--- YOUR OBJECTIVE ---
After counting the lines below that hold the word "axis", reply with the count and nothing else.

[DATA BLOCK Boundary: Start]

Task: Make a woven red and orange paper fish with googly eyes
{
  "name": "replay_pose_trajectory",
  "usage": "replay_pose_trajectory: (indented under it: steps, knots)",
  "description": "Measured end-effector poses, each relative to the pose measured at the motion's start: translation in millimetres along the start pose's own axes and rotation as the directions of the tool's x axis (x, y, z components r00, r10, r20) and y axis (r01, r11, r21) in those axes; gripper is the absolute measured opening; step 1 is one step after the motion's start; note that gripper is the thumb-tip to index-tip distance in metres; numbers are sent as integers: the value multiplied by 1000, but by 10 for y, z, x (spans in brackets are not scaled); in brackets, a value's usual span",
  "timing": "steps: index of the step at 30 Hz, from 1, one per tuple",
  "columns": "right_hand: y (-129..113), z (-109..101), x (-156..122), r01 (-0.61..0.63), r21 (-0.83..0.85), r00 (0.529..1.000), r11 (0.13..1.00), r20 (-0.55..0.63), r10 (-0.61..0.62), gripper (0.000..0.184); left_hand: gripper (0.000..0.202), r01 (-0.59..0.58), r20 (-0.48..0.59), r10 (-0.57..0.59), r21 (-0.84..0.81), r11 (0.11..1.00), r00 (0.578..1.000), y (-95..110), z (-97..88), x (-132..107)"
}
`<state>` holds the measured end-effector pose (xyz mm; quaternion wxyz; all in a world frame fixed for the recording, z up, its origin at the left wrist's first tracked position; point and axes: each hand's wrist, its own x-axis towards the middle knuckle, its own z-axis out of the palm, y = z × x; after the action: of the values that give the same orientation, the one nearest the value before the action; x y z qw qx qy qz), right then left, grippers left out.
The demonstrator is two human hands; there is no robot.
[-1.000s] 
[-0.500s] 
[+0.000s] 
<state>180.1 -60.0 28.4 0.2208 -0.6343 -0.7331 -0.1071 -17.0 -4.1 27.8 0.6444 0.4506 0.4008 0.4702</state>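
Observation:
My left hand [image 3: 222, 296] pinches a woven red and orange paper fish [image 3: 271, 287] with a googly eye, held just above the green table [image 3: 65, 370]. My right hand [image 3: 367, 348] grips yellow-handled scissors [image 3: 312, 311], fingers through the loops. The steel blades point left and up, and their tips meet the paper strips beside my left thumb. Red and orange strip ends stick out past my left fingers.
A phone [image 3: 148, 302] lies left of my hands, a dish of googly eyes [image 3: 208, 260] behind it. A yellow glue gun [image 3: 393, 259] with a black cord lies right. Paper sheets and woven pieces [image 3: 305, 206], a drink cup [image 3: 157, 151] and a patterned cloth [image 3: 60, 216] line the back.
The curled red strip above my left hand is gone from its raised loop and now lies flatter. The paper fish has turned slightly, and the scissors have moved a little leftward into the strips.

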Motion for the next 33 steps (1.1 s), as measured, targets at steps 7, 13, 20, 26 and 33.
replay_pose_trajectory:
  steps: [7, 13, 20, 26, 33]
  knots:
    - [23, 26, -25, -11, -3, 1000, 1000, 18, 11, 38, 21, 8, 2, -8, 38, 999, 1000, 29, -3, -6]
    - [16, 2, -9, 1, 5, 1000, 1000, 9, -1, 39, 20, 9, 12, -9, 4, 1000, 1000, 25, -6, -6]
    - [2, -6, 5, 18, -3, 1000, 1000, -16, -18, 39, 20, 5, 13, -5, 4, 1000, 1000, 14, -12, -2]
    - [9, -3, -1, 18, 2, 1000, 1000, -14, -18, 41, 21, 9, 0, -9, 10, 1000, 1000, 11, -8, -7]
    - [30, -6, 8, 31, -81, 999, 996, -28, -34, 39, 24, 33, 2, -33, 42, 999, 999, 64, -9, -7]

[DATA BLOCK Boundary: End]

--- EXPECTED ANSWER ---
2